We then test our method on the Celebrity-1000 dataset [61], which is designed for the unconstrained video-based face identification problem. 2.4M frames from 159,726 face videos (about 15 frames per sequence) of 1,000 subjects are contained in this dataset. It is released with two standard evaluation protocols: open-set and closed-set. We follow the standard 1 : N identification setting as in [61] and report the result of both protocols.

For the closed-set protocol, we use the softmax outputs from the reward network, and the subject with the maximum score as the result. Since the baseline methods do not have a multi-class prediction unit, we simply compare the L2 distance as in [16]. We present the results in Table 3, and show the CMC curves in Fig. 6(a). With the help of end-to-end learning and large volume training data for CNN model, deep learning methods outperform [12, 61] by a large margin. It can be seen that the state-of-the-art is achieved by the DAC. We can also benefit from the experience replay to achieve improvements over the baselines.

Fig. 6.
figure 6

The CMC curves of different methods on Celebrity 1000. (a) Close-set tests on 1000 subjects, (b) Open-set tests on 800 subjects

Table 3. Identification performance (rank-1 accuracies), on the Celebrity-1000 dataset for the closed-set tests (left) and open-set tests (right).

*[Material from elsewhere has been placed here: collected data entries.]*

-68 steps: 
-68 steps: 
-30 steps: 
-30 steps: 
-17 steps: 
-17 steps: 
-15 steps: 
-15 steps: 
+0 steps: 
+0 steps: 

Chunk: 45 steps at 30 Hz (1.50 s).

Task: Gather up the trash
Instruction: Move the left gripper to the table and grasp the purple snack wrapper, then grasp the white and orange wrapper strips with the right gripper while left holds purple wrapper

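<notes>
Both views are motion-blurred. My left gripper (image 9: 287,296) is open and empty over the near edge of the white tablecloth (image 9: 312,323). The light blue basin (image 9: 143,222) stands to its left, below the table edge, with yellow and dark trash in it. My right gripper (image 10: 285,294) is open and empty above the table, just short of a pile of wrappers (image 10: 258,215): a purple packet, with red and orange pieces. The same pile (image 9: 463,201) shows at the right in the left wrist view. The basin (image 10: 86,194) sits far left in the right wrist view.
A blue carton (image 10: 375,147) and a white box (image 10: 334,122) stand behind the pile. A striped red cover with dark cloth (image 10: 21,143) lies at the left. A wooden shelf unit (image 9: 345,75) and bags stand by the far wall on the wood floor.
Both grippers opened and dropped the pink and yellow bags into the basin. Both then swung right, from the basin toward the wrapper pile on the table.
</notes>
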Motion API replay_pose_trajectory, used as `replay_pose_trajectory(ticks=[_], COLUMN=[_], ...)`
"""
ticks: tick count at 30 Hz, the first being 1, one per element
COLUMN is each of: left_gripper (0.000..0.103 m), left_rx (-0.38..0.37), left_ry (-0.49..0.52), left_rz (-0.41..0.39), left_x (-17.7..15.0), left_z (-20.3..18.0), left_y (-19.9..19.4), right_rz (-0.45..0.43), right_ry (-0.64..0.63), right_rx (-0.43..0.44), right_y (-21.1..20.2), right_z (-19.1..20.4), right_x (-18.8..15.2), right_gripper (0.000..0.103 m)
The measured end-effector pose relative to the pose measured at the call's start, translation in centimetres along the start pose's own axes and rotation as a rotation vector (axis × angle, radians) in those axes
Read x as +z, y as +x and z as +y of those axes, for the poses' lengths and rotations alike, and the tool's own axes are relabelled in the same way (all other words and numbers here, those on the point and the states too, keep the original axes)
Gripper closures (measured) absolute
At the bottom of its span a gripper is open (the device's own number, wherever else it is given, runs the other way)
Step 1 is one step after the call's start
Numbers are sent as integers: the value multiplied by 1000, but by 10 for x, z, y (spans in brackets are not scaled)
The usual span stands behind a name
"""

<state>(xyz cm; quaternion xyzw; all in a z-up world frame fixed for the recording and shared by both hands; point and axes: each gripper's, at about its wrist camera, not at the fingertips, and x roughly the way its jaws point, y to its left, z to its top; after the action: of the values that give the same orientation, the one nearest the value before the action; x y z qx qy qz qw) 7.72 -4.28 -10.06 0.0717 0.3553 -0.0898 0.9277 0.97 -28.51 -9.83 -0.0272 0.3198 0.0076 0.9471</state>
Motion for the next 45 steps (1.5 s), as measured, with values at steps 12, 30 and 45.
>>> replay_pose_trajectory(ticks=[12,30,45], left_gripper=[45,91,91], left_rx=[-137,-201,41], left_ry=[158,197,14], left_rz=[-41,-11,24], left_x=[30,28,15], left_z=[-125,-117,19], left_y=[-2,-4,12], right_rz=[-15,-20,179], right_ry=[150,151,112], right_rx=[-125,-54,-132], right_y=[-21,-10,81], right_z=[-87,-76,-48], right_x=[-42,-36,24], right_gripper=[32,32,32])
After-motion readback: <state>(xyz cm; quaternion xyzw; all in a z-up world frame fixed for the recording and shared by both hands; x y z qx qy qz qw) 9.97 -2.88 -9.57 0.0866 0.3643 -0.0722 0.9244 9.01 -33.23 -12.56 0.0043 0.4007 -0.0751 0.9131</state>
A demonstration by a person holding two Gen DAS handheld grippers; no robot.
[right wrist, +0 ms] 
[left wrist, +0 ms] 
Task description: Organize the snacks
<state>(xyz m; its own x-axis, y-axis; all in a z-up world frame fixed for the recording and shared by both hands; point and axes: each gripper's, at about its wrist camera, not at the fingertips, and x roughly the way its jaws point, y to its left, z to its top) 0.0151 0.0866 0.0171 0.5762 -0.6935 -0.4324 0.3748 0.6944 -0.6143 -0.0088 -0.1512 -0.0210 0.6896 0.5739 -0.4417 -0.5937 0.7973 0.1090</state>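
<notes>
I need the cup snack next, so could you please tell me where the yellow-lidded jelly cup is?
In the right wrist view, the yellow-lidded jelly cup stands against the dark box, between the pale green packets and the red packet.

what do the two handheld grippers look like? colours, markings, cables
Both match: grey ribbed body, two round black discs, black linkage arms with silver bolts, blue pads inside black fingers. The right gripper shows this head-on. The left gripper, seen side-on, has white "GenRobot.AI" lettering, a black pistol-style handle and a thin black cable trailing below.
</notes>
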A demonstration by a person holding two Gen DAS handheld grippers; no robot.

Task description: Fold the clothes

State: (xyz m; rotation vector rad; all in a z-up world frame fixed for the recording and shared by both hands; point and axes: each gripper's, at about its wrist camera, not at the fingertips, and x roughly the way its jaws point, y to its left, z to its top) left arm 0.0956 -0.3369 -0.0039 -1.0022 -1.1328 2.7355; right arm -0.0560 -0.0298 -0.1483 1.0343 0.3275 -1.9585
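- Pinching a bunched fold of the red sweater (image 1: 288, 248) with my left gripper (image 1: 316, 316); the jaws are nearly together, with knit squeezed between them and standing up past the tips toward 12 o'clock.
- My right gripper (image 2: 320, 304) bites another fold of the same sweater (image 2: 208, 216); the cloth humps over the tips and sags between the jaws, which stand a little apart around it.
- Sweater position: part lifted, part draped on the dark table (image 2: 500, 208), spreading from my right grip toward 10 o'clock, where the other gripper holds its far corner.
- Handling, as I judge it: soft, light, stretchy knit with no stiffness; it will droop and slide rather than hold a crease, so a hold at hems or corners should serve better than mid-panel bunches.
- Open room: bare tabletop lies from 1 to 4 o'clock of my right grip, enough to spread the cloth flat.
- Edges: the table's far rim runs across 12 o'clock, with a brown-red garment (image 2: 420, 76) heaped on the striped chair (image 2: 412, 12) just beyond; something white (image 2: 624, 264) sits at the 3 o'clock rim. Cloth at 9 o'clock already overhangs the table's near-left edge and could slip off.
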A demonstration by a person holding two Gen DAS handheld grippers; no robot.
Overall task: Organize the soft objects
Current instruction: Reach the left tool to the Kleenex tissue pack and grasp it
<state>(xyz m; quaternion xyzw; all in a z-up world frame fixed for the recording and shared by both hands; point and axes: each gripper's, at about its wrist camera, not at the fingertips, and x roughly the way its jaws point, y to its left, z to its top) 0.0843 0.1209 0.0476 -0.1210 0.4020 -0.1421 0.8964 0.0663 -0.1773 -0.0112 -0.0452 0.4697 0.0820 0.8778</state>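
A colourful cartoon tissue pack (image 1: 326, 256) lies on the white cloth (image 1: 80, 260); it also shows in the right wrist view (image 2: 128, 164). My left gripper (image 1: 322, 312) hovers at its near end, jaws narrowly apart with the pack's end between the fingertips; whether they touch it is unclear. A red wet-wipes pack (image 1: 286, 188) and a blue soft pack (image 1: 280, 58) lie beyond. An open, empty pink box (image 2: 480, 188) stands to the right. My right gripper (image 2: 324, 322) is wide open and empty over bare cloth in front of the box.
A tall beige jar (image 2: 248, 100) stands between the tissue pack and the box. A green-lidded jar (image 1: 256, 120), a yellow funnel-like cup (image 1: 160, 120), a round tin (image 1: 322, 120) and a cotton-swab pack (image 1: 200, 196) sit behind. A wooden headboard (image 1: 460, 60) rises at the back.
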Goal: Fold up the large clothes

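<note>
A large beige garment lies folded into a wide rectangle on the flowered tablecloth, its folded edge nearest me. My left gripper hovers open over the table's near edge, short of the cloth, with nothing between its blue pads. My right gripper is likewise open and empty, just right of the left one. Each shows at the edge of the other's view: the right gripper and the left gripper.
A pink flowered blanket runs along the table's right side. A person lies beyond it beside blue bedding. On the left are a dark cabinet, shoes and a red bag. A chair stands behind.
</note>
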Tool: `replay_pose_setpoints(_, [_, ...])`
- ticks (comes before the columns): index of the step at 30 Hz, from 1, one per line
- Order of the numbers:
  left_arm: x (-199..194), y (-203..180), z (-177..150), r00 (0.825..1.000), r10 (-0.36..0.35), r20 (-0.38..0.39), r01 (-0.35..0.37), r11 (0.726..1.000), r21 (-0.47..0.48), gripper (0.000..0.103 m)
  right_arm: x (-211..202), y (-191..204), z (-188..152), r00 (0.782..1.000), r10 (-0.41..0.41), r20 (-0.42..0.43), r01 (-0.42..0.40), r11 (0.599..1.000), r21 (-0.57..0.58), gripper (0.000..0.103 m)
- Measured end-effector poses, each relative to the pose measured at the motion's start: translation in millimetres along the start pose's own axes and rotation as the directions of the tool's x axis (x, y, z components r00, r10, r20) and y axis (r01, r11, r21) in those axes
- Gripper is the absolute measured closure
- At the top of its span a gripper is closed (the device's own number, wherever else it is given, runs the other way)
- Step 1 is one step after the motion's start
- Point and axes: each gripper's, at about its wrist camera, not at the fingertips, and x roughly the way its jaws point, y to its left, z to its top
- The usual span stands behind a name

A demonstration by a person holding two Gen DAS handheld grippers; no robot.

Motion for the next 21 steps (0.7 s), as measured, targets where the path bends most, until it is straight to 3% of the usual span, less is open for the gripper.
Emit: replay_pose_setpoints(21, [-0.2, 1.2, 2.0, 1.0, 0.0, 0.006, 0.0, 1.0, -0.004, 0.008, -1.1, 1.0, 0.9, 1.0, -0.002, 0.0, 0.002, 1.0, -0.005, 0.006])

For the open-set testing, we take multiple image sequences of each gallery subject to extract a highly compact feature representation as in NAN [16]. Then the open-set identification is performed by comparing the L2 distance of the aggregated probe and gallery representations. Figure 6(b) and Table 3 show the results of different methods in our experiments. We see that our proposed methods outperform the previous methods again, which clearly shows that DAC is effective and robust.

5 Conclusions

We have introduced the actor-critic RL for visual recognition problem. We cast the inner-set dependency modeling to a MDP, and train an agent DAC to make attention control for each image in each step. The PGR scheme well balances the computation cost and information utilization. Although we only explore their ability in set/video-based face recognition tasks, we believe it is a general and practicable methodology that could be easily applied to other problems, such as Re-ID, action recognition and event detection etc.